:: WHAT THIS TASK INVOLVES ::
Copy every line of the data that contains the string "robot".

+-------+

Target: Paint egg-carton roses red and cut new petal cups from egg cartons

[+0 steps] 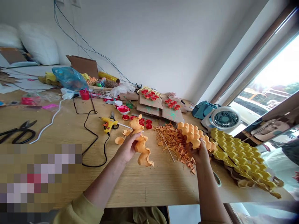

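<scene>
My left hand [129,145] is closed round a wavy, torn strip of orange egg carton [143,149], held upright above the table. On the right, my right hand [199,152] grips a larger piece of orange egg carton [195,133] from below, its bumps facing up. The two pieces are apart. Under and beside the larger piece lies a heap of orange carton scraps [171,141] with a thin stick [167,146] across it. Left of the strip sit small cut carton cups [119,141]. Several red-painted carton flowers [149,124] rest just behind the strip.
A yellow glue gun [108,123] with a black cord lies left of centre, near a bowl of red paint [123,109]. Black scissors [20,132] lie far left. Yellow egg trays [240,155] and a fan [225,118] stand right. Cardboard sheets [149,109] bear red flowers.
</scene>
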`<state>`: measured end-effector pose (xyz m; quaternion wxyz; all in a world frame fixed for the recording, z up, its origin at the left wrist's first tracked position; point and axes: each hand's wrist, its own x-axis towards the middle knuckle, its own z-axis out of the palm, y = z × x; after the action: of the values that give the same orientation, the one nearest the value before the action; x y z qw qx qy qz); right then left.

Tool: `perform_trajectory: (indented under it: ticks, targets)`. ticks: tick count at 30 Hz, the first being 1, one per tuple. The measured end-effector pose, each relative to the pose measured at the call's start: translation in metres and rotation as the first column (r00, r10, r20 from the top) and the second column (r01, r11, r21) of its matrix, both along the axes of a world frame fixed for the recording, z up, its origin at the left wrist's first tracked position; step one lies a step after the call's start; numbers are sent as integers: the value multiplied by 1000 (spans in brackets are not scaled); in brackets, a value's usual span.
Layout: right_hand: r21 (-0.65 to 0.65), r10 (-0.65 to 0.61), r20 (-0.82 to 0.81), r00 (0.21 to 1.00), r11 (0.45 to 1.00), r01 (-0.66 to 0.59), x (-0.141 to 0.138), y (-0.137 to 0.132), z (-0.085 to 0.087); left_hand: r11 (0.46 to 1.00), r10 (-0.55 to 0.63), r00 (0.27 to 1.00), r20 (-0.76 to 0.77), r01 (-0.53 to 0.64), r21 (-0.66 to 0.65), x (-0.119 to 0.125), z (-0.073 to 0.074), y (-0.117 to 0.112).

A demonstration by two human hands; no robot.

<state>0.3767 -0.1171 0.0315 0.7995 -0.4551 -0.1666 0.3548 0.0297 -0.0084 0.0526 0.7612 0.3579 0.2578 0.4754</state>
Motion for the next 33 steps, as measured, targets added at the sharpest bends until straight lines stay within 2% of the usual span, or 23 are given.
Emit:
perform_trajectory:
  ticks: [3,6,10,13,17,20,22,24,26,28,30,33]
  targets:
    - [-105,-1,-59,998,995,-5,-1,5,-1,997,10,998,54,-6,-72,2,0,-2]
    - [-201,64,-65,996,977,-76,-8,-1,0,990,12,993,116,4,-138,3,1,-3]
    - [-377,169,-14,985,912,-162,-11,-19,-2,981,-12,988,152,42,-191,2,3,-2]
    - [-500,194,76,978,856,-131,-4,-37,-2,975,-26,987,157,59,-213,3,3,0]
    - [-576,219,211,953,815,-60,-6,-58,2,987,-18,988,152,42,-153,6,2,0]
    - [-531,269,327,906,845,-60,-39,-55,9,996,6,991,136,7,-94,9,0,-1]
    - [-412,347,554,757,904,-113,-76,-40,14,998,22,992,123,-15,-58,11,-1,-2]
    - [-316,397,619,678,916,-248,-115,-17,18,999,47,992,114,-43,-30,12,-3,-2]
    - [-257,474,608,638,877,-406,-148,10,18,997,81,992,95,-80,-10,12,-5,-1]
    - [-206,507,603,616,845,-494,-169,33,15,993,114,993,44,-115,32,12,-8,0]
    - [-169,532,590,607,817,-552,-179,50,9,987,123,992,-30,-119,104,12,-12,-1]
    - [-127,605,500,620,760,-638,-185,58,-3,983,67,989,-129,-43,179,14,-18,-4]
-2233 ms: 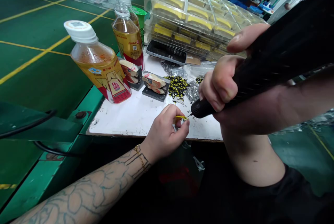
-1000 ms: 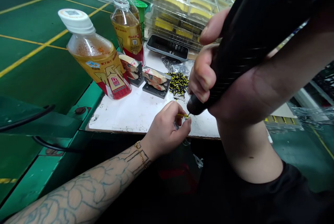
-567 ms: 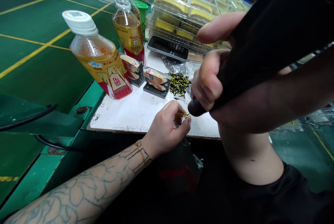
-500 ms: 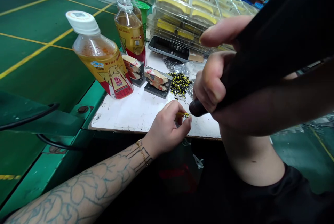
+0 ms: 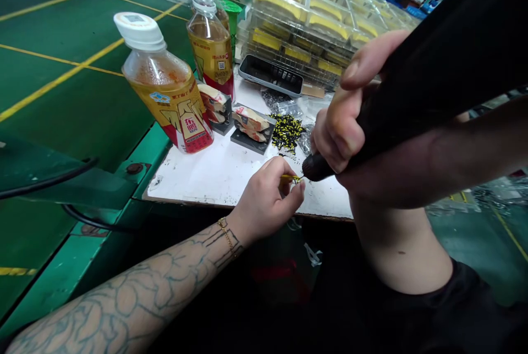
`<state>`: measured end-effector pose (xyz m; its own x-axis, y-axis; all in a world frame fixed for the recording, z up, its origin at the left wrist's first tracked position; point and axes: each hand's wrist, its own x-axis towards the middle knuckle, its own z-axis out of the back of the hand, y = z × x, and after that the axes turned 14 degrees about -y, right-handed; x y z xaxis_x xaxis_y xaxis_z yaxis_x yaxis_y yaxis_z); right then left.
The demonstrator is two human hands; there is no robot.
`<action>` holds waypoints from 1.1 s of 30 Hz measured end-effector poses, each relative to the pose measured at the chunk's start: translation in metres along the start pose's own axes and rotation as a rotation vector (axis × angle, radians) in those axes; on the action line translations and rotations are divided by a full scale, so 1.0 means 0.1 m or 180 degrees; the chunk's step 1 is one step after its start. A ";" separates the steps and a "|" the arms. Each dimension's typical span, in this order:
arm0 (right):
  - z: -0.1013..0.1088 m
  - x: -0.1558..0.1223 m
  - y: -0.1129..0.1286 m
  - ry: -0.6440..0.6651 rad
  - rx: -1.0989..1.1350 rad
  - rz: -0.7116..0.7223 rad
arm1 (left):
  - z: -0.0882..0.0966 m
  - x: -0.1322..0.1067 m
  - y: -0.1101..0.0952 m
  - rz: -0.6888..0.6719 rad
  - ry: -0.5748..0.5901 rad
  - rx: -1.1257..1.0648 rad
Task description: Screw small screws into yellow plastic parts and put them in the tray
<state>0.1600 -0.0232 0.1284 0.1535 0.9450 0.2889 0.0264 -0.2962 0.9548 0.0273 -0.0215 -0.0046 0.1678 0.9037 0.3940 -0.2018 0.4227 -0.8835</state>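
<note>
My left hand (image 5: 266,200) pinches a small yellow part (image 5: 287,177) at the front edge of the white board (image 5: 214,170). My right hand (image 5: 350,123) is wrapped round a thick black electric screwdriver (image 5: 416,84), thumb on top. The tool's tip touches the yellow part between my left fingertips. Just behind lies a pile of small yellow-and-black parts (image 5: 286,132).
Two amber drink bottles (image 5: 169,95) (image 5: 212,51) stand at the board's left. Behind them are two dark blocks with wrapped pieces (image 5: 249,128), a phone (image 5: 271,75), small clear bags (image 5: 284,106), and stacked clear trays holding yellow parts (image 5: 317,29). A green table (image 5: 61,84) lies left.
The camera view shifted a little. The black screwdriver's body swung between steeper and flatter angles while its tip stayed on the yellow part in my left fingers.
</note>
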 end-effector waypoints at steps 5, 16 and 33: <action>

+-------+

:: ANSWER TO THE EXERCISE ::
A demonstration by two human hands; no robot.
The demonstrator is two human hands; there is no robot.

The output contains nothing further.